## Goal of the exercise
Every line of the data is to be transcribed without error.

## Stored data
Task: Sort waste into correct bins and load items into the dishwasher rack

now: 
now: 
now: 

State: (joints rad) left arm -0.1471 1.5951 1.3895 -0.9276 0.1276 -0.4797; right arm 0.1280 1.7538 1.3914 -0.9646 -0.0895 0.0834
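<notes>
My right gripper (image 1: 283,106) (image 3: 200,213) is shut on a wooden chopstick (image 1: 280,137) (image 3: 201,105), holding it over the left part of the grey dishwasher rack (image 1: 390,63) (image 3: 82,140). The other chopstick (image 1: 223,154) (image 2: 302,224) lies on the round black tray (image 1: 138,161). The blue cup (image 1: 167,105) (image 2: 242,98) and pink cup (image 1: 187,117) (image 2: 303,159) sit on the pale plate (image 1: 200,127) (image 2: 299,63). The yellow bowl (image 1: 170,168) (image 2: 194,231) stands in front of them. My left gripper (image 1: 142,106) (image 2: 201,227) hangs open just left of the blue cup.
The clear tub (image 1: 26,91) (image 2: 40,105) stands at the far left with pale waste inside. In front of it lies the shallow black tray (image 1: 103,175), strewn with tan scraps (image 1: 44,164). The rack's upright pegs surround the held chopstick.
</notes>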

## Response area
Task: Sort waste into correct bins and load items into the dishwasher rack

now: 
now: 
now: 

State: (joints rad) left arm -0.1471 1.5951 1.3895 -0.9276 0.1276 -0.4797; right arm 0.1280 1.7538 1.3914 -0.9646 -0.0895 0.0834
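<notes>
My right gripper (image 1: 283,106) (image 3: 200,213) is shut on a wooden chopstick (image 1: 280,137) (image 3: 201,105), holding it over the left part of the grey dishwasher rack (image 1: 390,63) (image 3: 82,140). The other chopstick (image 1: 223,154) (image 2: 302,224) lies on the round black tray (image 1: 138,161). The blue cup (image 1: 167,105) (image 2: 242,98) and pink cup (image 1: 187,117) (image 2: 303,159) sit on the pale plate (image 1: 200,127) (image 2: 299,63). The yellow bowl (image 1: 170,168) (image 2: 194,231) stands in front of them. My left gripper (image 1: 142,106) (image 2: 201,227) hangs open just left of the blue cup.
The clear tub (image 1: 26,91) (image 2: 40,105) stands at the far left with pale waste inside. In front of it lies the shallow black tray (image 1: 103,175), strewn with tan scraps (image 1: 44,164). The rack's upright pegs surround the held chopstick.
</notes>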

There is nothing more to the answer.